We are thrilled and humbled that nextstrain.org was selected as the winner of the OpenSciencePrize. The OpenSciencePrize is an initiative from the National Institutes of Health (US), the Wellcome Trust (UK), and the Howard Hughes Medical Institute. The prize was awarded in a three state competition. In the first stage, six out of about 100 teams were selected to develop a prototype and present their results in Washington DC in December 2016. All of these teams presented exciting contributions -- I personally liked OpenAQ or MyGene2 a lot. The public got to select three out of these six finalists and an expert panel chose nextstrain.org among those three.
NextStrain would not be possible without open sharing of sequence data and we are indebted to all data producers -- in particular Nick Loman, Paris Sabeti, Kristian Andersen, Andrew Rambaut, the Sanger Center and many others for early sharing and being forceful advocates of open data. We hope that nextstrain.org will help fighting viral diseases more effective, advance our understanding of how viral pathogens evolve, and provide incentives to openly share viral sequence data.
nextstrain.org grew out of Trevor's and my efforts to track and predict the evolution of influenza viruses at nextflu.org. The code base of nextflu has grown organically and has become pretty messy as we kept adding new features. About a year ago, we decided to do a complete rewrite and consult outside expertise. Having been selected as winners of the OpenSciencePrize has pushed us to release nextstrain 2.0 along with the announcement of the prize. nextstrain.org now features a multipanel layout including a map and multiple different tree views.
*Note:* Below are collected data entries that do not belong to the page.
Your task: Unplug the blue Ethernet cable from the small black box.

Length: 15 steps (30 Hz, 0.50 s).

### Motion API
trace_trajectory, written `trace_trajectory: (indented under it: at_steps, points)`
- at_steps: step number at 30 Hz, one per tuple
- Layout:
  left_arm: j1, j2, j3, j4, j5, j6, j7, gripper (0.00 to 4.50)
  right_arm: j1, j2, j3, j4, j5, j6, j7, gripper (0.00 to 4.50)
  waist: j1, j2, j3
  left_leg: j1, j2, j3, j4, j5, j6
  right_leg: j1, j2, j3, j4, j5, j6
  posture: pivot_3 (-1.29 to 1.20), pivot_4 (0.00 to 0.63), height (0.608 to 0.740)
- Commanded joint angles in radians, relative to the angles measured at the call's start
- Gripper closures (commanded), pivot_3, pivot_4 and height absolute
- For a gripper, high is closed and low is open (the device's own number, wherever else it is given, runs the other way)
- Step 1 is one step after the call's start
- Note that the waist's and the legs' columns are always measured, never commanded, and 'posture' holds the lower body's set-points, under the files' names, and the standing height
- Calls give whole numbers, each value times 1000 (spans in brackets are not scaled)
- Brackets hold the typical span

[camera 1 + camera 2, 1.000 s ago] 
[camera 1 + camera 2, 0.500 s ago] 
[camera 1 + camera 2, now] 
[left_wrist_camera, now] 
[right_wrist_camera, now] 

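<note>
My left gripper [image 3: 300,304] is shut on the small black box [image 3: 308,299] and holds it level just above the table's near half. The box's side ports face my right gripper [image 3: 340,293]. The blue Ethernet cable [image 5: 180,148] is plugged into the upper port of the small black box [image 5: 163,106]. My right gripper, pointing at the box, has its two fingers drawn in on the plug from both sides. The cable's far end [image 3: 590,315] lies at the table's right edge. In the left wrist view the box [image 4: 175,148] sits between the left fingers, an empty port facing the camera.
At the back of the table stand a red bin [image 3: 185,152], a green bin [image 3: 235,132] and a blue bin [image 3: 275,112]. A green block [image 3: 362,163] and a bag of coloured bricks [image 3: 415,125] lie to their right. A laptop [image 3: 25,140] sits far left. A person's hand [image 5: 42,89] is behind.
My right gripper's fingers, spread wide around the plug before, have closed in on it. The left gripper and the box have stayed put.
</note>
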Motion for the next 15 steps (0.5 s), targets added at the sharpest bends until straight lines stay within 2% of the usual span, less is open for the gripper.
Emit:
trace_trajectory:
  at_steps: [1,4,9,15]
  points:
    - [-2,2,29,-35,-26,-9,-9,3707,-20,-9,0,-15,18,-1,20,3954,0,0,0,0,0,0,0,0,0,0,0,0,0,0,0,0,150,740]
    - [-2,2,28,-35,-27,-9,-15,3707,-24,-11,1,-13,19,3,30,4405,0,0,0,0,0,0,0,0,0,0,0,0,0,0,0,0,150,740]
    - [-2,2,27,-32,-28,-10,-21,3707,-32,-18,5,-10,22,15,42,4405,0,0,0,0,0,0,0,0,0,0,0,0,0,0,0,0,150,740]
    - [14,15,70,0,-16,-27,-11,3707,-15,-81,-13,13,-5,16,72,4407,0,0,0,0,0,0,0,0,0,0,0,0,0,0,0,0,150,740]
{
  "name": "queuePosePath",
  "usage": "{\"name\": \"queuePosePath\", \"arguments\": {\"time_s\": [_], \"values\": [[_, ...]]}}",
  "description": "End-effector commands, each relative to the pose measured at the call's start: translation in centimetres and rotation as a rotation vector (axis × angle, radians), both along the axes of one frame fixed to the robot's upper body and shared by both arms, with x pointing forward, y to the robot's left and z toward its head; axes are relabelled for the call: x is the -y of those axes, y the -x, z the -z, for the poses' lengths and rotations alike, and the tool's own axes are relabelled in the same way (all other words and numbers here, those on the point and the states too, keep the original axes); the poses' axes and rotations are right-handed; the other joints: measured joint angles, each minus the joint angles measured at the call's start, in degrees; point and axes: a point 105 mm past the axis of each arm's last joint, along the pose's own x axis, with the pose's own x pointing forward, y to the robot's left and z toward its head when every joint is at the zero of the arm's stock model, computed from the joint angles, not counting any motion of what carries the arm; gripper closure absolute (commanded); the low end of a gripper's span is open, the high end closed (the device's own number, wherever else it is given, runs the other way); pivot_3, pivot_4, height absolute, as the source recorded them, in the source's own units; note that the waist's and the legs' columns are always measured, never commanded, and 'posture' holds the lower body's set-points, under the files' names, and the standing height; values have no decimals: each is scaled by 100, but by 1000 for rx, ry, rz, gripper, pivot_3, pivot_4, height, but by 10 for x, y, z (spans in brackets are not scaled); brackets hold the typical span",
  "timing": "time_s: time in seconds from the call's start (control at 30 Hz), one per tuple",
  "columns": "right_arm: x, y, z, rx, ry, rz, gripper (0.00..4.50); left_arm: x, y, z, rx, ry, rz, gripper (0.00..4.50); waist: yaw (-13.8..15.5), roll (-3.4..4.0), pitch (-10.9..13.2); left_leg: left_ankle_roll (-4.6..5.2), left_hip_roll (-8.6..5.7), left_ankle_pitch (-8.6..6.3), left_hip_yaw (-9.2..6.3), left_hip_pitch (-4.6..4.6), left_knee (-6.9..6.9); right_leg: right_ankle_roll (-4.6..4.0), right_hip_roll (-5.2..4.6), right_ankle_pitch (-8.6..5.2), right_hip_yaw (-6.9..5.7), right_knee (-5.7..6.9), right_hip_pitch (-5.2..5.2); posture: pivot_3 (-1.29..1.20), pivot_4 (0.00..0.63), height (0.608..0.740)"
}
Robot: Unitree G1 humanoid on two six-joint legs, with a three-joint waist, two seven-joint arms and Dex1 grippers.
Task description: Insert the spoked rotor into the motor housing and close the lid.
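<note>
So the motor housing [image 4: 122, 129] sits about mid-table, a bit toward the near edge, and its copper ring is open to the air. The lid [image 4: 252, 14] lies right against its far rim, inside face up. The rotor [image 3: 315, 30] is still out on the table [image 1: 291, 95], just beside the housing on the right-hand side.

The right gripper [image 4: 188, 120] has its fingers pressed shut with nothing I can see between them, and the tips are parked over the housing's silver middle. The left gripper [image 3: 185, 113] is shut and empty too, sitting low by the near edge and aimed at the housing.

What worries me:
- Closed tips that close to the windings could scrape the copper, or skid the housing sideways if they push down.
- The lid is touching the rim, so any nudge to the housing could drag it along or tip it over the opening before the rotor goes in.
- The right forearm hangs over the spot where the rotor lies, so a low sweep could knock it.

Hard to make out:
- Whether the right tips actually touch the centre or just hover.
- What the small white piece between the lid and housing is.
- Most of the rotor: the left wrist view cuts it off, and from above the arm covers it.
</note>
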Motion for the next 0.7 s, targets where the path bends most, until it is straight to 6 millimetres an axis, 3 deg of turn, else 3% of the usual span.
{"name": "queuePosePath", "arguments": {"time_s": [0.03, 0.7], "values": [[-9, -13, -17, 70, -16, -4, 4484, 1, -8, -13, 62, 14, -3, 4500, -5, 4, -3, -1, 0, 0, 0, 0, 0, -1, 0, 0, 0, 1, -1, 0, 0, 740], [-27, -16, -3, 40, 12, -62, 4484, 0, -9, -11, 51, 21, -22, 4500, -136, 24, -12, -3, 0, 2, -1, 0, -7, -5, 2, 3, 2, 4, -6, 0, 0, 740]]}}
While nextflu and nextstrain 1.0 was cobbled together by Trevor and me, nextstrain 2.0 was a true team effort to which many people contributed: Colin Megill put together much of the front-end and taught as react.js, Pavel Sagulenko developed treetime which we use to rapidly calculate time trees, Charlton Callender has developed a data base to manage the sequence and meta data, and James Hadfield joint us recently but has already put in a huge amount of work to make the front-end work.
The most significant innovation compared to version v1 is a map which now shows where on the globe cases have been along with plausible path along which the viruses have traveled. But also the phylogenetic tree viewer got a bunch of new features. The tree can be zoomed and panned and informative tooltips provide meta data and context. You can toggle between a timetree and a regular divergence tree and choose between different tree layouts. The rectangular, radial, unrooted, and "clock" layout are shown below. The "clock" layout plots the sampling time vs sequence divergence and is useful to assess the rate of evolution of a virus.
Please play around at nextstrain.org and let us know if you have any comments, suggestions, or questions. We still have a number of things that we want to accomplish soon, for example a tighter integration of the map with the tree, extension to more viruses, etc.